Payphone Ramblings, and Some Videos

It’s become a chore, I’m sorry to say, to post content to this website. I don’t like WordPress anymore but it I feel stuck with it. I post more frequently to wsbj.com/sorabji, I believe on account of having set up the post-by-email gateway. It seems so much easier and enjoyable to post outside the WordPress bloat.

This web server itself is a regular PITA, filling up to 100% storage with useless files generated by crons I cannot seem to eradicate. Managing a dedServ was on my list of things to put behind me but transitioning these sites, with millions of flat HTML pages, to more efficient database-driven products is just not finding its way onto my radar.

A goal of my present life, this year 2022, was not to leave all this behind but to move on to a new life, an actual job job that leaves me off the hook for being responsible for everything. I am no longer my own tech support, my own content creator, my own researcher, photographer, editor, publicist… I was a lousy publicist anyway.

Except sometimes I return to that arrangement. I never left it entirely behind, and I have often asked myself why. Why didn’t I follow through with moving on to a new life, one that did not exemplify the futility and feeling of drowning in my own effluvial vomit?

Payphones remain a tic in my mind. With most of them gone from New York I am cursed to remember where they formerly stood. They pop up, fully formed in my mind as I walk through these streets, like I’m on acid and seeing things. Last week I felt myself avoiding stumbling into a phone that used to be on Fulton Street. That phones has been gone for months now.

I post to YouTube, where copyright infringements guarantees I’ll never make a dime for any of that time, travel, and work documenting Payphones of NYC and New Jersey. I considered soliciting contributions to at least pay train fare but my sense of the people who watch that stuff is they’d be blind to that kind of request.

I started making Payphone Radio calls again, from actual payphones. I’m not adding these calls to the Shoutcast playlists but instead I’ll produce them one by one as videos, like I did with this one. I think it turned out pretty well, with its deliberate ruggedness echoing the glorious sound quality of the copper landline.

But these little productions are a lot more work compared to just updating a Shoutcast playlist. I’m already several calls behind with no timetable on when I might catch up. My goal is to create a template with all the fixin’s ready to roll, I just dump the audio in. Somehow, despite my usual ability to find efficiencies in all things, I’ve not been able to accomplish that.

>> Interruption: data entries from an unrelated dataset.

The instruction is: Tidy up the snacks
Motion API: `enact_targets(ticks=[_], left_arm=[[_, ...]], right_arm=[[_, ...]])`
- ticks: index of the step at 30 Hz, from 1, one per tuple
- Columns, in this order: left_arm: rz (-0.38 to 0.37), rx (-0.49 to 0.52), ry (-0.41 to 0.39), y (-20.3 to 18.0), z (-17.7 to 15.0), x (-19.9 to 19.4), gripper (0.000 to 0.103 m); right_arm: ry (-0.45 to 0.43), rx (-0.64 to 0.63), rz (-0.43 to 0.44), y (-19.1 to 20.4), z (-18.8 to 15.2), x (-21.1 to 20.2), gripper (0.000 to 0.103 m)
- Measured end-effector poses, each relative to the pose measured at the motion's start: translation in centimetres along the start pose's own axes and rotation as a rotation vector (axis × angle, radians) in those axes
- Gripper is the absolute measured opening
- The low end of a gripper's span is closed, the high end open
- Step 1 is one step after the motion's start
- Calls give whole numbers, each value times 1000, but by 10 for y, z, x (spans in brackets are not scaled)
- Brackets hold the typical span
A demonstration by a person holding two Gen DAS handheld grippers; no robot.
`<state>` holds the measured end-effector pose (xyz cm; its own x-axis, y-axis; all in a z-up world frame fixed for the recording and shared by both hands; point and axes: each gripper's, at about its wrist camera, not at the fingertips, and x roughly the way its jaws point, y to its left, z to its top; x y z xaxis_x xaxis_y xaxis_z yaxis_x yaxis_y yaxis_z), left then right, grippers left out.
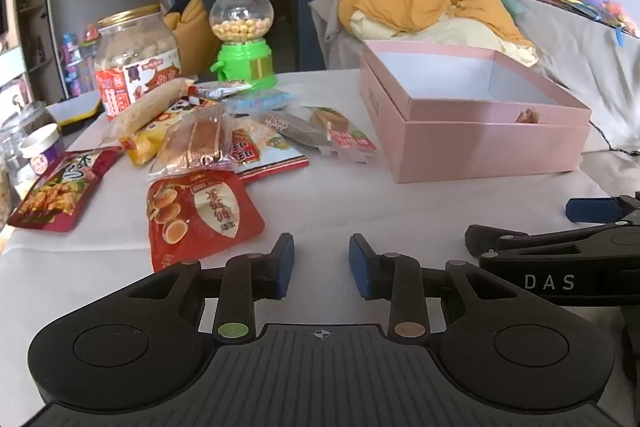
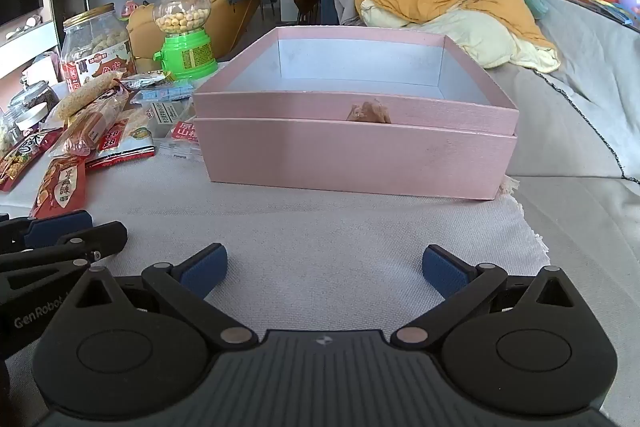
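The red snack pouch (image 1: 202, 215) looks light, crinkly and slippery; pinching its near edge suits. Left claw (image 1: 321, 265) nearly closed, empty; right claw (image 2: 324, 273) wide open, empty.

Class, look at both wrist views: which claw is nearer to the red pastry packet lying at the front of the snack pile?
Left. The left claw sits just right of the red pastry packet, nearly beside it. The right claw is farther right, facing the pink box.

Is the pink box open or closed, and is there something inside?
Open: the pink box has no lid on top, and its pale inner walls show. The floor is hidden, so its contents cannot be told.
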<state>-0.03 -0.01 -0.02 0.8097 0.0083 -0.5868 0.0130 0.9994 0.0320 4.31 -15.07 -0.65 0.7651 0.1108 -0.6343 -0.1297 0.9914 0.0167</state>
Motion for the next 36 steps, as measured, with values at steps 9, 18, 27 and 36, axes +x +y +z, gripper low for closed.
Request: enact_targets(ticks=[9, 18, 27, 36], left_arm=[[-5, -7, 4, -1, 0, 0, 36], [-6, -9, 5, 0, -1, -2, 36], [-5, -7, 5, 1, 0, 0, 36], [-5, -6, 5, 1, 0, 0, 36]], right_arm=[[5, -1, -1, 0, 0, 0, 103], [5, -1, -1, 0, 0, 0, 103], [5, -1, -1, 0, 0, 0, 103], [5, -1, -1, 0, 0, 0, 103]])
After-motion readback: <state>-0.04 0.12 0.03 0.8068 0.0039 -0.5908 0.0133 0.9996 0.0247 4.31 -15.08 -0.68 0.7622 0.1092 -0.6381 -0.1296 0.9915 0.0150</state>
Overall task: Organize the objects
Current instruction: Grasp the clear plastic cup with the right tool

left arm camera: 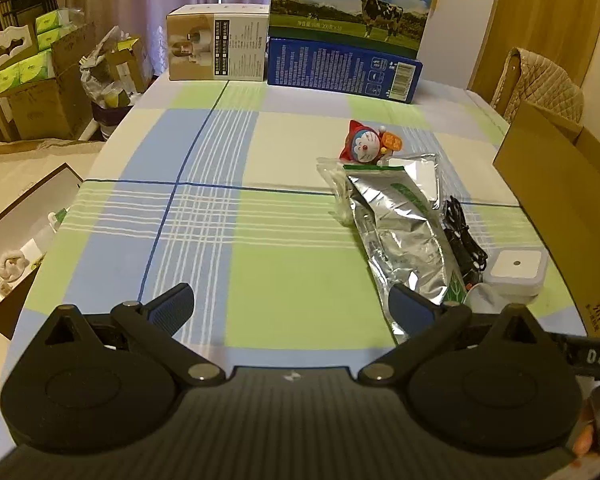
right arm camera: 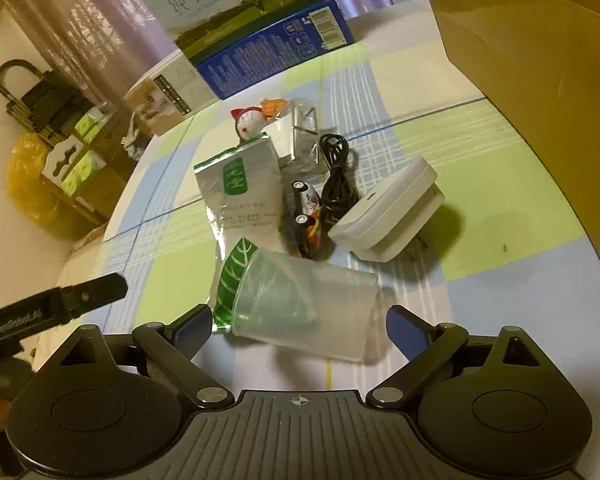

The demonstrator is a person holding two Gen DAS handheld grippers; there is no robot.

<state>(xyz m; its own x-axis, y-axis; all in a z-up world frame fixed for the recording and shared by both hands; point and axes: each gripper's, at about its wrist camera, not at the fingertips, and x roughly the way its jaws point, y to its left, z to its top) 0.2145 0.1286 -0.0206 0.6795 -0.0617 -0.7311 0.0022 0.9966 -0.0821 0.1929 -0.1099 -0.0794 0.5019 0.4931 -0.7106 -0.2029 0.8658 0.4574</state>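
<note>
A clear plastic cup [right arm camera: 304, 308] lies on its side on the checked desk [left arm camera: 260, 264], at 12 o'clock before the right gripper [right arm camera: 300, 330], jaws apart; only this view shows one toy car [right arm camera: 306, 216]. The left gripper [left arm camera: 290, 306], jaws apart, faces one foil pouch [left arm camera: 400, 240] at 1 o'clock

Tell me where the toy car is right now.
In the right wrist view the toy car lies mid-table between the silver foil pouch and the black cable, just beyond the tipped plastic cup.
</note>
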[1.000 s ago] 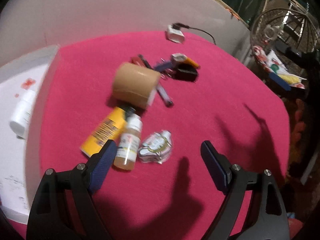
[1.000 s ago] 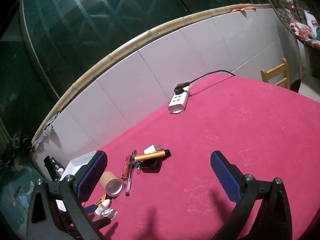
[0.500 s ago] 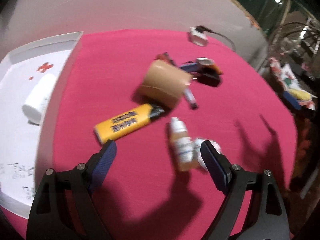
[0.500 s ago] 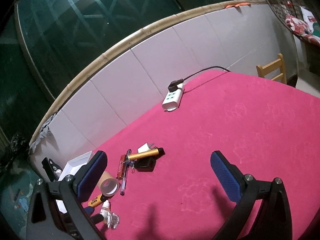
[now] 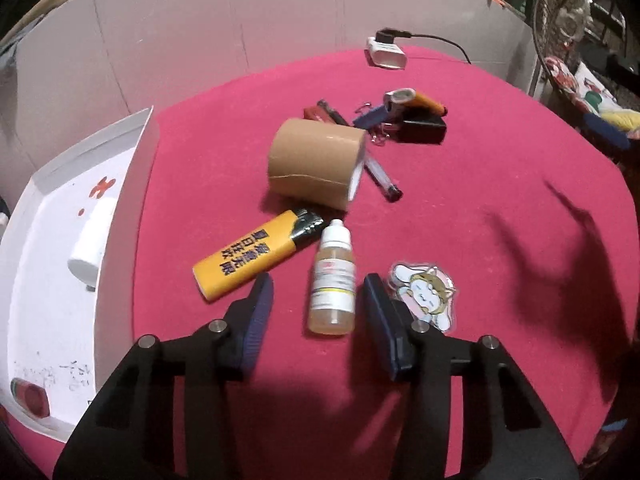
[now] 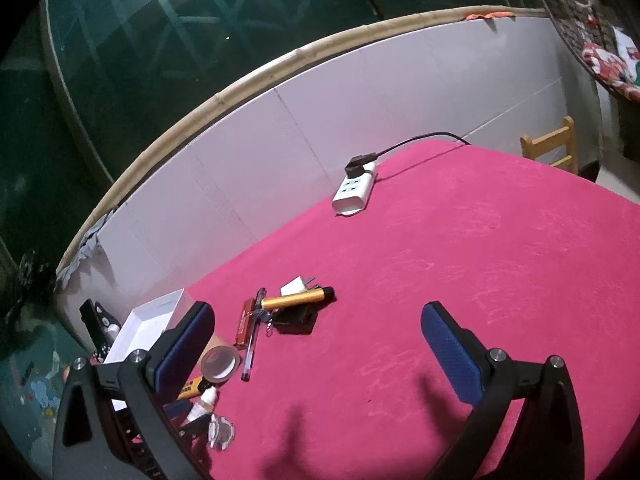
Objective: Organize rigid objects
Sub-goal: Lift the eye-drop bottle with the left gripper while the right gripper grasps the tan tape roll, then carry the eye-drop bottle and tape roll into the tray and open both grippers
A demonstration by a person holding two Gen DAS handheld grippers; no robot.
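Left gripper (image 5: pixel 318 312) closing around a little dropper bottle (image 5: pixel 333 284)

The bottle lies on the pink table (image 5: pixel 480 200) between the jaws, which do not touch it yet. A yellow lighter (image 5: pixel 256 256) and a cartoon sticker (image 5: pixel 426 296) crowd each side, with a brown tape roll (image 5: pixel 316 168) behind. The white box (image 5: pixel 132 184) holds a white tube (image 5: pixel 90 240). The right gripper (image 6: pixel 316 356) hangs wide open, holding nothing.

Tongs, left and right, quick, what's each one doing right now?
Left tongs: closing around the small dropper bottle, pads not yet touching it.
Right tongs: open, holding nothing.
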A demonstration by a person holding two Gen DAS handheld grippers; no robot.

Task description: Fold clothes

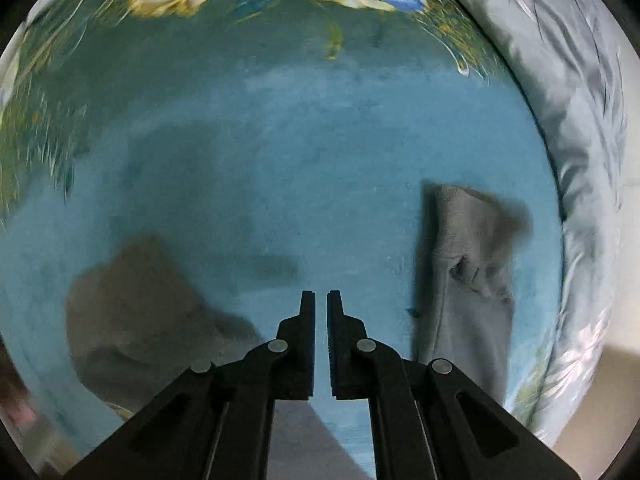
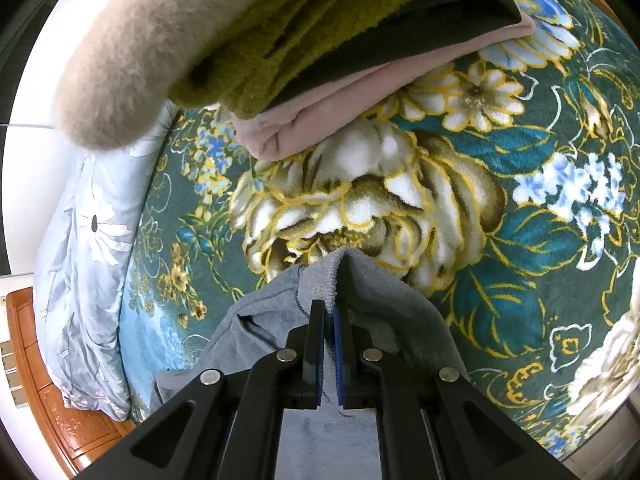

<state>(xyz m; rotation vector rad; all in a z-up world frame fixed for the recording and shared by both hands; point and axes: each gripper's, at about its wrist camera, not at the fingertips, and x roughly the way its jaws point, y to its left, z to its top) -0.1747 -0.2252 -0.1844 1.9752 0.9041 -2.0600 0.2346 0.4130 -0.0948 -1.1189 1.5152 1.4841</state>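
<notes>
Grey garment [image 2: 372, 292] is soft fleece-like knit, bunched and peaked where my right gripper [image 2: 329, 312] pinches a fold of it at lower centre of the right wrist view; fabric drapes down both sides of the jaws and under them, over the floral blanket [image 2: 500, 184]. In the left wrist view a grey piece [image 1: 468, 264] hangs or lies rumpled at right of frame over the plain teal part of the blanket [image 1: 280, 152]; can't tell if it's the same garment. A blurred brown-grey piece [image 1: 132, 312] sits lower left there. No readable brands, labels or text in either view. Left gripper [image 1: 321, 300] points down at the blanket from above, jaws nearly together with a thin gap, nothing between them. Right gripper is tilted toward the blanket, jaws clamped on the grey fold. Upper part of right view: stack of folded clothes [image 2: 360, 40], olive on dark on pink, with a beige fluffy piece [image 2: 132, 52] at upper left. Pale floral quilt [image 2: 88, 240] along the left edge, wooden furniture [image 2: 48, 392] lower left.
</notes>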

In my free hours I watch a lot of pornography, gravitating toward those women who resemble my exes. I also ride MTA buses for the full length of the route. The Q53 from Rockaway to Woodside was memorable. The Q13 from Howard Beach had its moments. I love the bus, though not every minute of it. Roads can be rough and the bus seems to be a favored means of travel among large families with screaming infants and youngsters which always seem to find me.

I pay my fare, unlike many people. On a bus in Rockaway I felt positively ostracized by the MTA, by the fundamental process of masking up and paying my fare. Masks were mandatory, but the busdriver wore none, nor did the woman who boarded the bus as I left. She also did not pay her fare, which did not seem to bother the busdriver. Why is there reason to pay the fare when it is not expected? Why be honest in this world? WHy do the right thing when no reward awaits?

I have occasional dalliances with women I meet through sleazy dating apps. A couple of weeks ago I escorted a retired NYPD woman back to Staten Island after our second night of sex. It was a complete letdown after the first encounter, which had both of us charged for days after. As good as it was the first time after the second attempt we both ghosted each other.

I used the trip to Staten Island to get video of a phone I’d know about for a while but never captured. It is somewhere in the middle of this Staten Island Stramble video. where I find a dead phone on Midland Avenue and check on the ferry terminal phones as well. The Midland Avenue phone came to me through a clever means. It’s hard to explain but I found that a publicly available archive of sorts is out there listing defunct payphone locations around New York. It is not comprehensive but I’ve found it revelatory.

I keep busy with payphones, even if it does not always reflect on this website. I’ve just grown tired of the publishing mechanics and the chore it has become.

I’ve also pursued, for my own knowledge because no one else should care, the genuine “Last Payphone of New York City.” As far as I know two suspects remain after CityBridge and The City made the ludicrous claim that they had removed the last street phone from New York. Why lie about something like that? Why make a spectacle and create misinformation about something so benign, especially when you know you are lying?

The real last payphone of New York, according to the criteria set forth by CityBridge and DoITT, could be this one. It might also be another one in Brooklyn. Whatever the case I’ve encountered a lot of people who believe the lie cast by DoITT and CityBridge that all the payphones are gone. It’s depressing to see bad information like that get passed around like gospel.

When The City pulled the “Last payphone of New York City” their definition of “payphone” was pretty specific, and ignored the fact that numerous other payphones remain in New York. They referred specifically to payphones found on City sidewalks, owned and operated by the CityBridge monopoly, the same group that thrust those horrible LinkNYC disasters onto our sidewalks, followed more recently by as-yet useless Link5G towers installed in certain neighborhoods.